**Work order**
Look in the material below for the line holding "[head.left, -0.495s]". Set it down exactly, with each later line up to and including the line holding "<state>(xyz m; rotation".

==== Entries shown

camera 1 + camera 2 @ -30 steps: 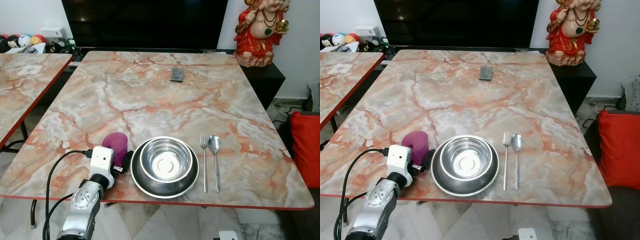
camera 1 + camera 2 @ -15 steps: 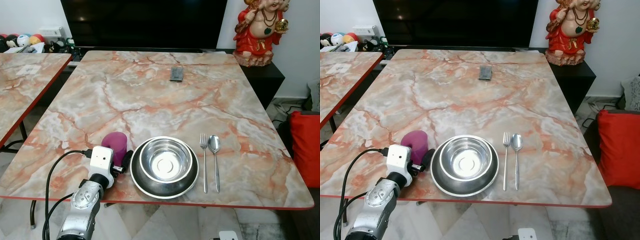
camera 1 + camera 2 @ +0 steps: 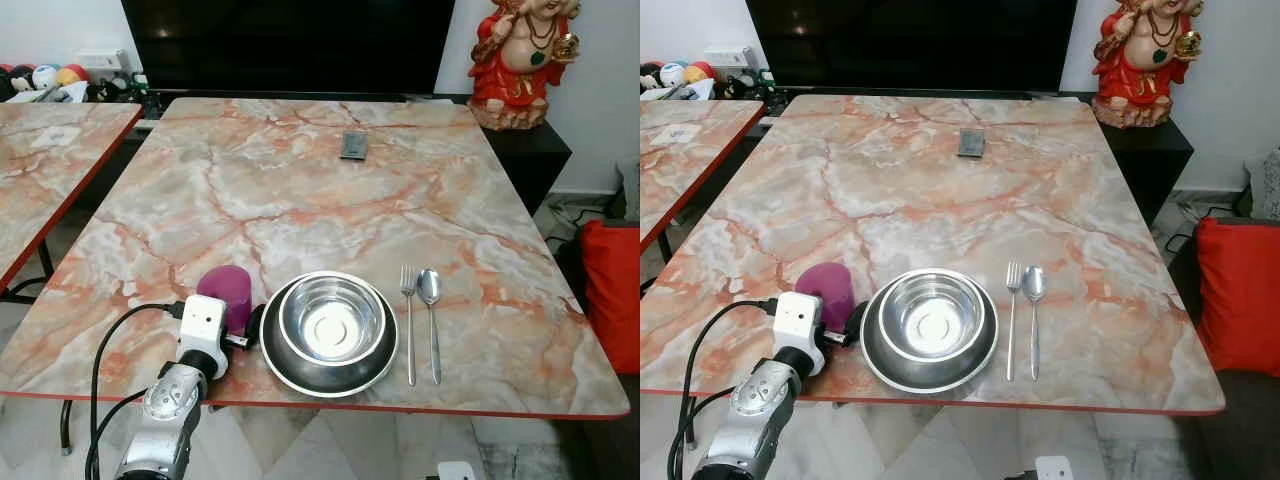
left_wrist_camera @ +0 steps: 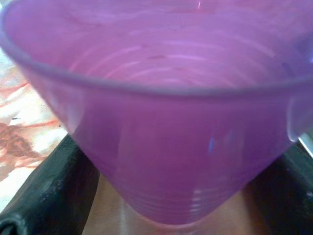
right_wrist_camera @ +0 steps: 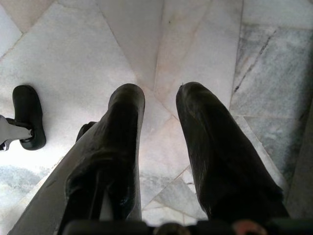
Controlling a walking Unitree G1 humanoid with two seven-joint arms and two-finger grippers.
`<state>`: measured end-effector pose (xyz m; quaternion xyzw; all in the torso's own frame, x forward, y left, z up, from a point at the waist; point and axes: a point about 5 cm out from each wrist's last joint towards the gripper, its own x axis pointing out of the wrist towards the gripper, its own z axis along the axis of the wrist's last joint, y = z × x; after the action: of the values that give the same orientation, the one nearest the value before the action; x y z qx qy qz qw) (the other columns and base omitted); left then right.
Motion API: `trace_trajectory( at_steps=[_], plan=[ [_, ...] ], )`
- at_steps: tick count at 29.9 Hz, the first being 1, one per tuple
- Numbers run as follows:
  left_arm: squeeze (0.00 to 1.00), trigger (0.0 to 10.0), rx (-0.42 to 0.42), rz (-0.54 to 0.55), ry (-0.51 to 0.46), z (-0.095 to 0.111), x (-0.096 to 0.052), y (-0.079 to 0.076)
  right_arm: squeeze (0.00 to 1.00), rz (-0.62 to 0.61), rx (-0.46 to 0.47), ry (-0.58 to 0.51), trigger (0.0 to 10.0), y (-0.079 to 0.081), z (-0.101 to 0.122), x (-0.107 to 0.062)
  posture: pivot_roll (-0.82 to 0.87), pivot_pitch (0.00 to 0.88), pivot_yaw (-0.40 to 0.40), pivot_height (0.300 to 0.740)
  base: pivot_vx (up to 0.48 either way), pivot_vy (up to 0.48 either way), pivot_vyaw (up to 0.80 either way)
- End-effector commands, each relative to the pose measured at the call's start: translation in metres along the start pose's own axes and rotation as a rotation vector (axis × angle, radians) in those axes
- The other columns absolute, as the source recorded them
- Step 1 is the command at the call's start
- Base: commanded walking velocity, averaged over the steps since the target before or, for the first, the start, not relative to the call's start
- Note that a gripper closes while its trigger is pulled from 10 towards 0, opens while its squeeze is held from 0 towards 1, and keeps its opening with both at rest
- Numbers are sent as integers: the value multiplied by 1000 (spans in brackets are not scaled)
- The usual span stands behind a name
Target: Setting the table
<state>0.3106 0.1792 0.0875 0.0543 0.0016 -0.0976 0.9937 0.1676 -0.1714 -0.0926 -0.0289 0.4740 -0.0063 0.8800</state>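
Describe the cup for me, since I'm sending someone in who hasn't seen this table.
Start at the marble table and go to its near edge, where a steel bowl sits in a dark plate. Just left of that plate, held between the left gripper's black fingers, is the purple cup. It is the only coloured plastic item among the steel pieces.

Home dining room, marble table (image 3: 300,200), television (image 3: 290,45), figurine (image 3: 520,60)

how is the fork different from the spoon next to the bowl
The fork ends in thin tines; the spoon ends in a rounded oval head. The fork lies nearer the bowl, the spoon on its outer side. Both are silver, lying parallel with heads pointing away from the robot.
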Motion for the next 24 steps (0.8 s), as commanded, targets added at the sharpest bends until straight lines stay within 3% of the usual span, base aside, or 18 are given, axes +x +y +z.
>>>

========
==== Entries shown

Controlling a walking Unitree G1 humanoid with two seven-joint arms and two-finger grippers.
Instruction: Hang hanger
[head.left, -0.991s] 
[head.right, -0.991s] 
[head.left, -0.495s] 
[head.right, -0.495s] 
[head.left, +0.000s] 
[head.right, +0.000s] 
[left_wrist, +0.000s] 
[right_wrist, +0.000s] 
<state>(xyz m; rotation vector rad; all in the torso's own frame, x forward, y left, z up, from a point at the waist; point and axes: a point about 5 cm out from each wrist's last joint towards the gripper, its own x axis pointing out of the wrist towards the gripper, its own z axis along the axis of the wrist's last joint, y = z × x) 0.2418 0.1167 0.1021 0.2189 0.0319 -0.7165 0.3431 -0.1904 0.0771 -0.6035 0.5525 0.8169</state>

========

**Response area**
[head.left, -0.495s] 
[head.right, -0.495s] 
[head.left, +0.000s] 
[head.right, +0.000s] 
[left_wrist, +0.000s] 
[right_wrist, +0.000s] 
<state>(xyz m; rotation vector rad; all in the torso's own frame, x forward, y left, z up, from a point at the waist; point and axes: a point about 5 cm out from each wrist's last joint towards the gripper, its own x axis pointing out of the wrist towards the gripper, its own z axis along the axis of the wrist's last joint, y = z × x) 0.2418 0.1167 0.1021 0.2189 0.0319 -0.7165 0.3431 -0.1904 0.0771 -0.6035 0.5525 0.8169</state>

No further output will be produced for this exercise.